ENH: Return array scalars for skew and kurtosis #12634

Kai-Striega · 2020-07-29T12:45:43Z

This PR returns array scalars for the mstats version of skew and kurtosis and adds a test that the returned value is indeed a scalar value.

Reference issue

fixes #12548

What does this implement/fix?

The masked skew and kurtosis function have branches where the resultant masked array is not converted to an array scalar leading to a masked array being returned as below:

>>> kurtosis([1,5,4,6,nan], fisher=False, nan_policy="omit")
masked_array(data=2.,  #  Correct value but a masked array
             mask=False,
       fill_value=1e+20)

This PR adds an addition step so that, in the case of a 1d array, a scalar value is returned.

>>> kurtosis([1,5,4,6,nan], fisher=False, nan_policy="omit")
2.0

Additional information

I'm not sure whether this is the correct approach; and haven't worked in the mstats modules enough to know if there is a better approach. I'd appreciate if someone with more experience could give their opinion on whether there is a better way to handle it.

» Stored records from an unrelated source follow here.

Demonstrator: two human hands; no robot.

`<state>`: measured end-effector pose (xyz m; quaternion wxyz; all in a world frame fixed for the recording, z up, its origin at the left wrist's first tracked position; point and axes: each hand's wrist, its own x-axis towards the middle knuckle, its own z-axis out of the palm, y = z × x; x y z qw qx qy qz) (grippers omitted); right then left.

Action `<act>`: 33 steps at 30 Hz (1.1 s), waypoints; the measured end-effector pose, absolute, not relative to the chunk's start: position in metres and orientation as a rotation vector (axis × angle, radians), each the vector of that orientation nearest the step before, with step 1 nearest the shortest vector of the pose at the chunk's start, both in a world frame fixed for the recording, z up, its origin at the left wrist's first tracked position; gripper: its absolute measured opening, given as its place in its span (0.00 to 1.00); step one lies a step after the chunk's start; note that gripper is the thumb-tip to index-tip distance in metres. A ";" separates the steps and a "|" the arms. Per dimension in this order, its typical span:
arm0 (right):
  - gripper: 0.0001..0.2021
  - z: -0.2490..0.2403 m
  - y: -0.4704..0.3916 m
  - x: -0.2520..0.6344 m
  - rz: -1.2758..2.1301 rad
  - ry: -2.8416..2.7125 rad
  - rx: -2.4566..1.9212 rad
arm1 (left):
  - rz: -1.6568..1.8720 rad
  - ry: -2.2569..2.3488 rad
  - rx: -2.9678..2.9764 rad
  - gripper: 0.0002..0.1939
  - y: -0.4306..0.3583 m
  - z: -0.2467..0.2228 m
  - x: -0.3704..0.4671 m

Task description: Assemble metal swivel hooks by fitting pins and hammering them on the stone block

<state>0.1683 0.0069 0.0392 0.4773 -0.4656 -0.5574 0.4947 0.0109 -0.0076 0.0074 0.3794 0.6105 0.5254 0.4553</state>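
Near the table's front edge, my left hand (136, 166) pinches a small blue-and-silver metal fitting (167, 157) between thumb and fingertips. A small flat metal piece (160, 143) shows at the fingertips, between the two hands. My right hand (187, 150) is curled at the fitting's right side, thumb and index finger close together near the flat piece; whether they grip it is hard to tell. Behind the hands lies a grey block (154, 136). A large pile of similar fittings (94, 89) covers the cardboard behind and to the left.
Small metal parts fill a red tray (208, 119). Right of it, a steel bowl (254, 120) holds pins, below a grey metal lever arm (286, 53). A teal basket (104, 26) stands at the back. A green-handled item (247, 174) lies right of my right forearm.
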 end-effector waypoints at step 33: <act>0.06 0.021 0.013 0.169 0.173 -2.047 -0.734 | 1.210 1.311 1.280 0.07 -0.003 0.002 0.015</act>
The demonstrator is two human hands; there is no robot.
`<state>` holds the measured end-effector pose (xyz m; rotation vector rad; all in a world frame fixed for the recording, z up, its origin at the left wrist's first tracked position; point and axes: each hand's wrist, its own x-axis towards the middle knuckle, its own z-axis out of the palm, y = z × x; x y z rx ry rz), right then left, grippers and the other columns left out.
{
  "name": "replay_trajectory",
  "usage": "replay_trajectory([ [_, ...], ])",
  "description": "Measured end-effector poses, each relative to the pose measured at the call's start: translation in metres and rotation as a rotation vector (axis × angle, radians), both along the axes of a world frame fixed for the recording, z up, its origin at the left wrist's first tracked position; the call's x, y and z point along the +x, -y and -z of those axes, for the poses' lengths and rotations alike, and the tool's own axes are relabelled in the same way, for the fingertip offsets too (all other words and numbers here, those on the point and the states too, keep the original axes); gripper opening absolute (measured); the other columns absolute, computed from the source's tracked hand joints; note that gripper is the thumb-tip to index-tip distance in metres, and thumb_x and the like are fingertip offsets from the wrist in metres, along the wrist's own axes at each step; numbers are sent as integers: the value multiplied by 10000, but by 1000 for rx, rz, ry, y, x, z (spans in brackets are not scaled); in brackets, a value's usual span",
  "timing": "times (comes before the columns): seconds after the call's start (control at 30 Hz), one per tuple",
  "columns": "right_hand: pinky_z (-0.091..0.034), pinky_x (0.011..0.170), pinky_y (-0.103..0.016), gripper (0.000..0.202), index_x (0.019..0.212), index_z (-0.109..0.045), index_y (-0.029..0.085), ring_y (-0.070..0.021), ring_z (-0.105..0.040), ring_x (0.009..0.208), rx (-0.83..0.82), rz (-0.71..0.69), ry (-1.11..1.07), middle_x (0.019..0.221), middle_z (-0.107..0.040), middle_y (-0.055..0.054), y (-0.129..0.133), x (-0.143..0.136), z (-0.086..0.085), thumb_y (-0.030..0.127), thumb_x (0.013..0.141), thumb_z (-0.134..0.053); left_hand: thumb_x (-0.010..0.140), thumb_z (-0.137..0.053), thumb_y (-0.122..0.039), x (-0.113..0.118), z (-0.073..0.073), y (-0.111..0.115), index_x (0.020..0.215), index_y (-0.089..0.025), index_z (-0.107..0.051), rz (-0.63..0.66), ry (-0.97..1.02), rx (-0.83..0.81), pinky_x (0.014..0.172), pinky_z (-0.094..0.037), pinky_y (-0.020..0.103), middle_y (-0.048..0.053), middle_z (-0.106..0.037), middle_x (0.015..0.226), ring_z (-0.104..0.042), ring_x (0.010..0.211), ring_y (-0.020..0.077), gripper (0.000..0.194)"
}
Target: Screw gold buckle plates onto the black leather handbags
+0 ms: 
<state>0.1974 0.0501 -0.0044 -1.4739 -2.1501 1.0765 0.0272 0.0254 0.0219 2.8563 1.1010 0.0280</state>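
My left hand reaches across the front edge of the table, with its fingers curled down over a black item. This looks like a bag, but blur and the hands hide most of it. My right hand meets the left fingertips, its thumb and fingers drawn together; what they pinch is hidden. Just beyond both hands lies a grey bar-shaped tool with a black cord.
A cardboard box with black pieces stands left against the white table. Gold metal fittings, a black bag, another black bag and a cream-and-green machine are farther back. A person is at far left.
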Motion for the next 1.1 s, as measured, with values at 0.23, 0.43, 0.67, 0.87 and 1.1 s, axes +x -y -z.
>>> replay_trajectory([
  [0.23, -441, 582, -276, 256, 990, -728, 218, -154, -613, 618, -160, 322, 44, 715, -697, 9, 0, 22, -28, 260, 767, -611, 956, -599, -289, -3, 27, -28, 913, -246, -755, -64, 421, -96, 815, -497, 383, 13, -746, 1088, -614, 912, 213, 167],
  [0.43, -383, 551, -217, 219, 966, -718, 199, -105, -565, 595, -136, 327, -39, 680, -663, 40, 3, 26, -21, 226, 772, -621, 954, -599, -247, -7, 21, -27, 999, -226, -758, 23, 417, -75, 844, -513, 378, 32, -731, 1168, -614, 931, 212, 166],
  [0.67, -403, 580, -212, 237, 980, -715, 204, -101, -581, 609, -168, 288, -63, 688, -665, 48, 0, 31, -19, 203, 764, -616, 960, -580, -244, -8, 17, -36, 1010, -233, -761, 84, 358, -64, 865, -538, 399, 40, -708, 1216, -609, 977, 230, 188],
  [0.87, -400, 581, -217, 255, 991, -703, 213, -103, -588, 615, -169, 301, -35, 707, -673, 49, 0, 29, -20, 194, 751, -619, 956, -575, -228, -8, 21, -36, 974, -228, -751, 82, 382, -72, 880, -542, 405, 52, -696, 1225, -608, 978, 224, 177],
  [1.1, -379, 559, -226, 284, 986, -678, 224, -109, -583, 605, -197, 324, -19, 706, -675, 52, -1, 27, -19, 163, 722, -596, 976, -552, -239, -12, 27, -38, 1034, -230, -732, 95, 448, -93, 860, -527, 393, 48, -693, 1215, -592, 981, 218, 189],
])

This PR returns array scalars for the mstats version of skew and kurtosis and adds a test that the returned value is indeed a scalar value.

This commit changes ``describe(...)`` to use the new array scalars returned by ``skew(...)`` and ``kurtosis(...)`` instead of the original masked arrays.

…ts_array_scalar

Kai-Striega · 2020-07-30T10:04:57Z

@WarrenWeckesser I was wondering if you could take a quick look at this? The solution was to changevals -> vals + 0. As vals is a masked array it will convert to a scalar if the number of dimensions is 0. It's passing (the failing tests are due to memory errors) but I'm not sure if it had been better to just use an if statement.

sethtroisi · 2020-07-30T10:01:59Z

scipy/stats/mstats_basic.py

@@ -2300,7 +2300,9 @@ def skew(a, axis=0, bias=True):
            m3 = np.extract(can_correct, m3)
            nval = ma.sqrt((n-1.0)*n)/(n-2.0)*m3/m2**1.5
            np.place(vals, can_correct, nval)
-    return vals
+    # Add 0 to ensure a scalar result is returned


should the docstring at L2280 should be updated?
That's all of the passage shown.